• **WHAT THE TASK ASKS**
Every line of the entries below that includes "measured" belongs in the answer, copied as written.

[[ DATA FOR ANALYSIS open ]]

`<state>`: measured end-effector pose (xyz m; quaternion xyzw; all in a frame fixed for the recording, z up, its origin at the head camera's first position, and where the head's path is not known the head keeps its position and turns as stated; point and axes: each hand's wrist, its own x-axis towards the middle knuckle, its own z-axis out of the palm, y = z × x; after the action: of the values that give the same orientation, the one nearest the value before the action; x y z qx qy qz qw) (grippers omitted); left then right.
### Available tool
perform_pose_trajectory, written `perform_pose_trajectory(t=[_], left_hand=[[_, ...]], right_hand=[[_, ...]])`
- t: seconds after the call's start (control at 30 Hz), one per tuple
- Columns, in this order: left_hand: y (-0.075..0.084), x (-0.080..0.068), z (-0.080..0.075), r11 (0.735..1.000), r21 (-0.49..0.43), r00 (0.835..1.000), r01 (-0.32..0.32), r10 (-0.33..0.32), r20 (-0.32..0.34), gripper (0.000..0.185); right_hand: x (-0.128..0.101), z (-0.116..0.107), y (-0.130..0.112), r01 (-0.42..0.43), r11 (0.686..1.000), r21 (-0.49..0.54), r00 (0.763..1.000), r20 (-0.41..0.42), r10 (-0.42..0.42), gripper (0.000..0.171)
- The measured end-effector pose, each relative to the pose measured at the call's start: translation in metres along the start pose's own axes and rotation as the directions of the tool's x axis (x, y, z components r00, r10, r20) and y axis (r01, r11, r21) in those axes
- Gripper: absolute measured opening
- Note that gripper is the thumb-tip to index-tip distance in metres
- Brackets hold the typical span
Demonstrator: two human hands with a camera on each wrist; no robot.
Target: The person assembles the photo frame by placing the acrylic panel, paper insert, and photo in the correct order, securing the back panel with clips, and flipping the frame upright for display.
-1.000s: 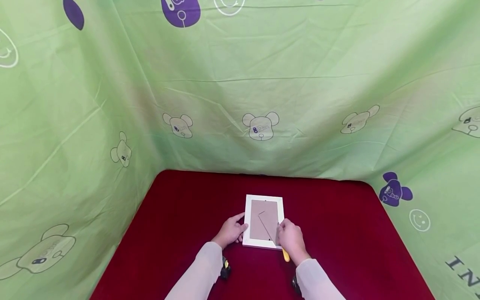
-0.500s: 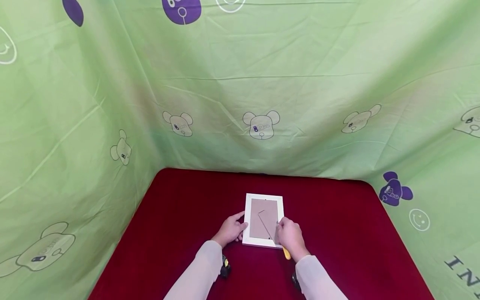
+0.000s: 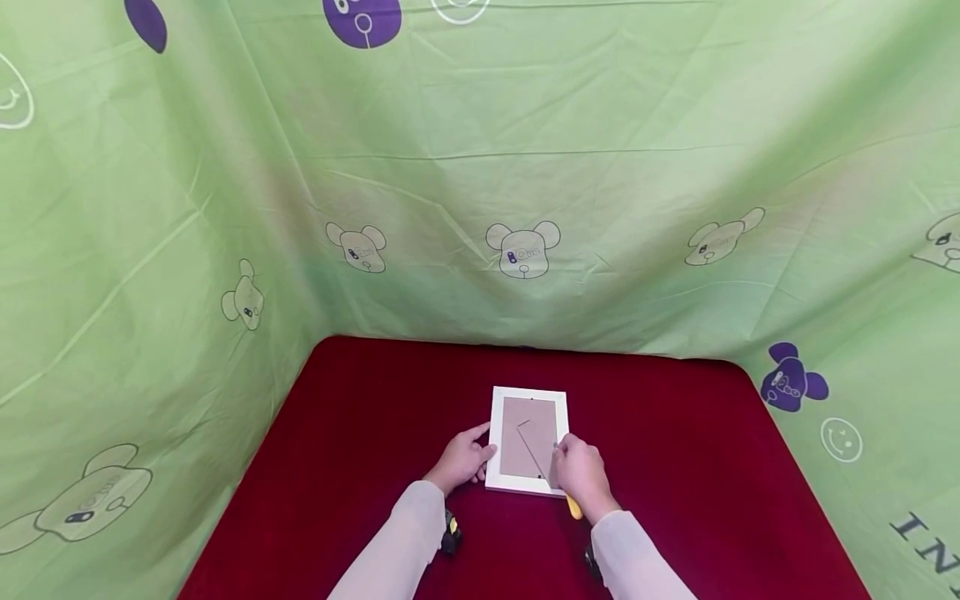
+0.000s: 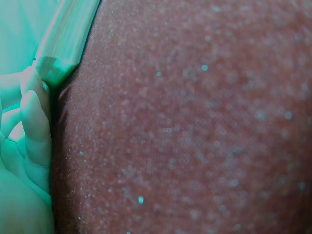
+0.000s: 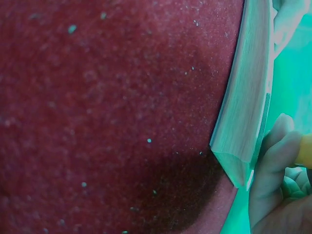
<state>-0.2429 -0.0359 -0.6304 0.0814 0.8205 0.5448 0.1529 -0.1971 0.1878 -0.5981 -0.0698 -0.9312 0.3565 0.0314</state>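
Note:
A white picture frame (image 3: 525, 483) lies back up on the red cloth, its brown backing board (image 3: 517, 454) showing. A thin L-shaped line runs across the board, and small dark tabs sit at its top and bottom edges. My left hand (image 3: 461, 461) holds the frame's left side, thumb at the rim; in the left wrist view, fingertips (image 4: 31, 105) meet the frame's edge (image 4: 68, 36). By the lower right corner, my right hand (image 3: 582, 477) grips a tool with a yellow handle (image 3: 574, 507). Its working end is mostly hidden by the fingers.
A red cloth (image 3: 675, 467) covers the table. Green curtains (image 3: 450, 183) printed with bear heads enclose it at the back and both sides. Dark wrist-worn devices (image 3: 450, 533) sit below both sleeves.

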Motion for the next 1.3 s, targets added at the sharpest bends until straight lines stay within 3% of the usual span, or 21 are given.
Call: perform_pose_trajectory(t=[0.4, 0.7, 0.87, 1.3], left_hand=[[0.003, -0.001, 0.000, 1.000, -0.013, 1.000, 0.013, -0.013, 0.005, 0.055], [0.000, 0.000, 0.000, 1.000, -0.017, 1.000, -0.019, 0.019, 0.003, 0.053], [-0.002, 0.000, 0.001, 1.000, -0.009, 1.000, -0.024, 0.024, -0.001, 0.053], [-0.009, 0.003, 0.002, 1.000, -0.027, 1.000, -0.013, 0.013, 0.003, 0.055]], right_hand=[[0.001, 0.000, -0.001, 0.005, 0.999, -0.031, 1.000, 0.005, -0.005, 0.017], [0.001, -0.003, -0.005, -0.030, 0.998, -0.055, 0.999, 0.024, 0.031, 0.016], [-0.002, -0.003, -0.003, -0.023, 0.998, -0.058, 1.000, -0.014, 0.022, 0.014], [-0.006, -0.001, 0.008, -0.057, 0.996, 0.068, 0.996, -0.059, 0.061, 0.013]])
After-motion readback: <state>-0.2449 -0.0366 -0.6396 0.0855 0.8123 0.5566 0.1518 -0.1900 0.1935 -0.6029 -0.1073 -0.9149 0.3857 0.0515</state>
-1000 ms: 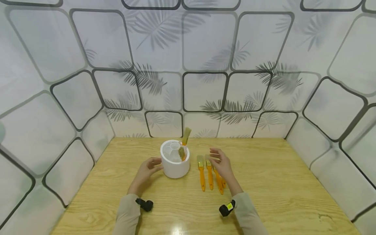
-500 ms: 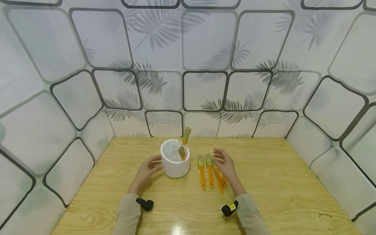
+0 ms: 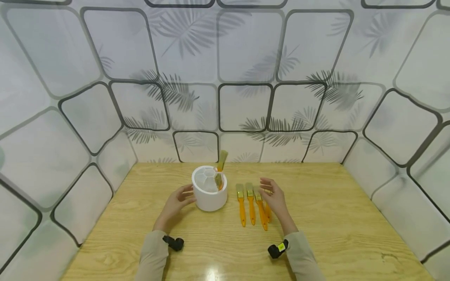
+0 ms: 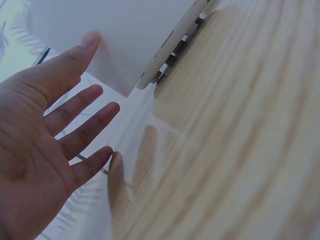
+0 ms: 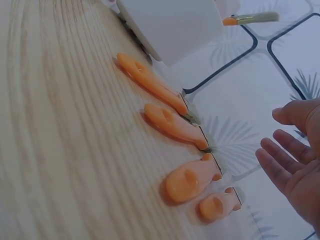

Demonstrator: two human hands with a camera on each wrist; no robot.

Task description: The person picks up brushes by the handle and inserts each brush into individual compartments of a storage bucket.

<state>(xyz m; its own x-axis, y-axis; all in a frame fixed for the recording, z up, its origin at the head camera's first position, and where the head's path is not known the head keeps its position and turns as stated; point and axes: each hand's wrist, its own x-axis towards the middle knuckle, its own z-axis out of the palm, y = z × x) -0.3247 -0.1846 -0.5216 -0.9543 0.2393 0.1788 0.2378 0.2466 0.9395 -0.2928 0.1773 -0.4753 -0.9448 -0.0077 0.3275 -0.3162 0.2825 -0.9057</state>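
Note:
A white round container (image 3: pixel 210 202) with an inner divider stands left of centre on the table. Two paintbrushes are in its right part: one brush (image 3: pixel 222 160) rises above the rim, the other (image 3: pixel 219 182) sits lower. My left hand (image 3: pixel 175 203) is at the container's left side, fingers loosely extended; in the left wrist view the thumb (image 4: pixel 90 42) lies against the white wall. To the right, several paintbrushes (image 3: pixel 242 207) with orange handles lie side by side, bristles away from me. Just above the rightmost ones is my right hand (image 3: pixel 276 201), relaxed and holding nothing.
The wood-grain table (image 3: pixel 334 226) extends to both sides. A patterned white curtain or covering (image 3: pixel 242 111) closes off the back and sides. Each wrist carries a small black camera (image 3: pixel 174 244). The container's base shows a gap above the tabletop in the left wrist view.
My right hand has drifted to the right, away from the container and across the lying brushes. The brushes in the container have shifted slightly. My left hand has stayed in place.

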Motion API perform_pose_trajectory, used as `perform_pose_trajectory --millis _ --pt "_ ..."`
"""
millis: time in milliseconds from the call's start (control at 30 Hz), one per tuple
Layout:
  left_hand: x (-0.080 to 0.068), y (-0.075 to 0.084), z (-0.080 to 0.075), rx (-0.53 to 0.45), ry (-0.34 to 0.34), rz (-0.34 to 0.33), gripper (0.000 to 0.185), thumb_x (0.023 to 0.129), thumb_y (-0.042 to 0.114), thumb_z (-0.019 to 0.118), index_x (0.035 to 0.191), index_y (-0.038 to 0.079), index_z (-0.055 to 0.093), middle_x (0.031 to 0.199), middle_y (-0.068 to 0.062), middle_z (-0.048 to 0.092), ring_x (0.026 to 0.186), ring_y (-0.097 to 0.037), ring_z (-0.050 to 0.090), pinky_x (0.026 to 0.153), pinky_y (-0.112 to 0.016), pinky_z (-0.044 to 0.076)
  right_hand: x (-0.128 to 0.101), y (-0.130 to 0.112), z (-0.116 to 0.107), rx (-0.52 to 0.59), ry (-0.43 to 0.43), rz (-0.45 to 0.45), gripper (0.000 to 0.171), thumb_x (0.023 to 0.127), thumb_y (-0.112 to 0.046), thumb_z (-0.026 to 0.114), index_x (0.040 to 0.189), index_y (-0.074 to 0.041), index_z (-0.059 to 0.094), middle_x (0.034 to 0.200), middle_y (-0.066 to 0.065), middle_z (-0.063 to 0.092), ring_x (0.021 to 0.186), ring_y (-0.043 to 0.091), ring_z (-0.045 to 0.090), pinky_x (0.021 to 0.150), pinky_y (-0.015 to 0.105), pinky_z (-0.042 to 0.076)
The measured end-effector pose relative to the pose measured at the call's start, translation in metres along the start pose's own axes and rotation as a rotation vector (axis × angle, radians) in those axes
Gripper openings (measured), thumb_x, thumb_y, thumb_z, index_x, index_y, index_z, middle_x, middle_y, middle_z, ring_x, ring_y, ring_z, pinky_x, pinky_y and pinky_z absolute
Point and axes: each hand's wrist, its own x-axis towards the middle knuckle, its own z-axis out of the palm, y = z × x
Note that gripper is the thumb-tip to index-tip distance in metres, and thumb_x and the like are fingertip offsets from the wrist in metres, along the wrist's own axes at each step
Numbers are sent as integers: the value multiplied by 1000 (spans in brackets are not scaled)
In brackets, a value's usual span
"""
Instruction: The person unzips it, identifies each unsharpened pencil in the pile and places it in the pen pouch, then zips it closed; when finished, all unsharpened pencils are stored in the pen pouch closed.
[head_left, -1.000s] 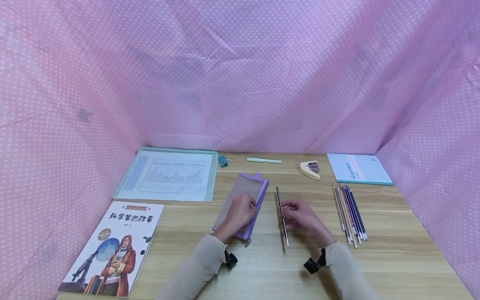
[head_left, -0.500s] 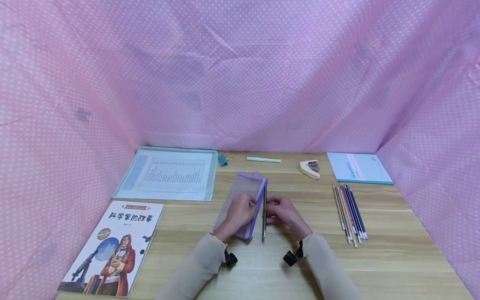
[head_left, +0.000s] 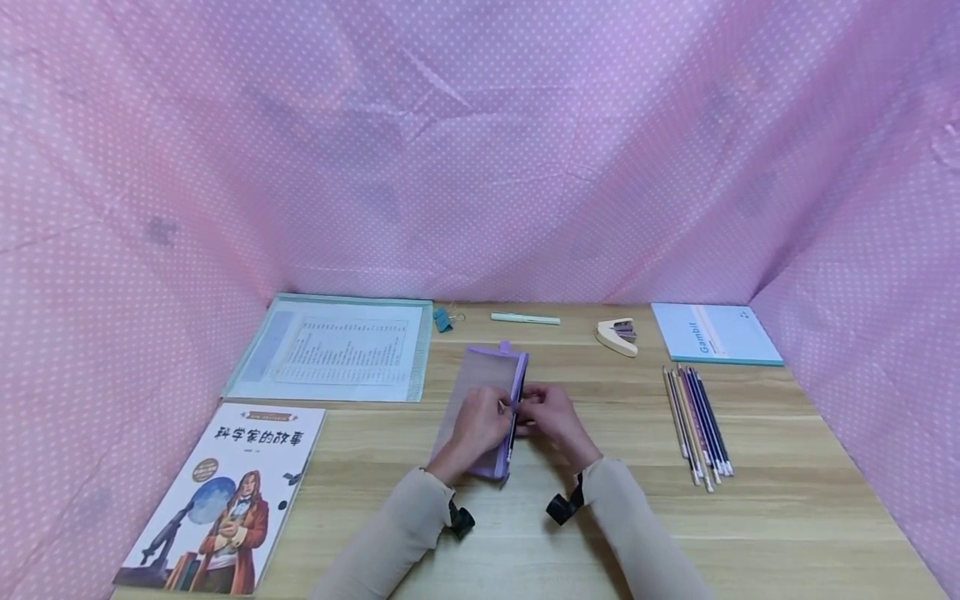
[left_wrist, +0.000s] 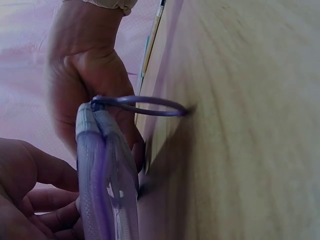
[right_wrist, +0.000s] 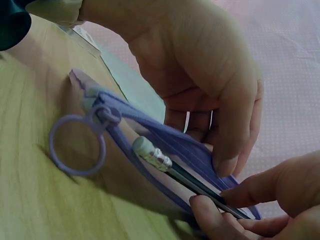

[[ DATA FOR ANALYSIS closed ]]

• **ANSWER**
`<state>`: measured end-effector pose (xyz m; quaternion xyzw; all in a frame fixed for the recording, z up, its origin at the head camera's first position, and where the head's path is not known the head keeps its position and turns as stated; point and axes: each hand's wrist, its own x-axis towards the middle knuckle, its own z-axis out of the palm, y = z × x; after the action: of the values that give the same orientation, the one nearest the value before the action; x y z qx qy qz qw) (grippers omitted); left then right.
- The measured end-effector pose, each relative to the pose measured at the call's start: translation in metres along the start pose's own axes and rotation as the directions of the tool's x axis (x, y, z components r00, r10, r20) and y axis (r01, r11, r21) in those axes
- Gripper: absolute measured opening
The measured end-effector pose relative to the pose measured at the call's start, translation in metres along the start pose's own axes and rotation as a rotation vector (axis × angle, radians) in those axes
Gripper openings (measured), thumb_x, thumb_y, thumb_z, index_x, index_y, index_z, middle_x, middle_y, middle_z, ring_x, ring_y, ring_z, pinky_x, pinky_y and pinky_z absolute

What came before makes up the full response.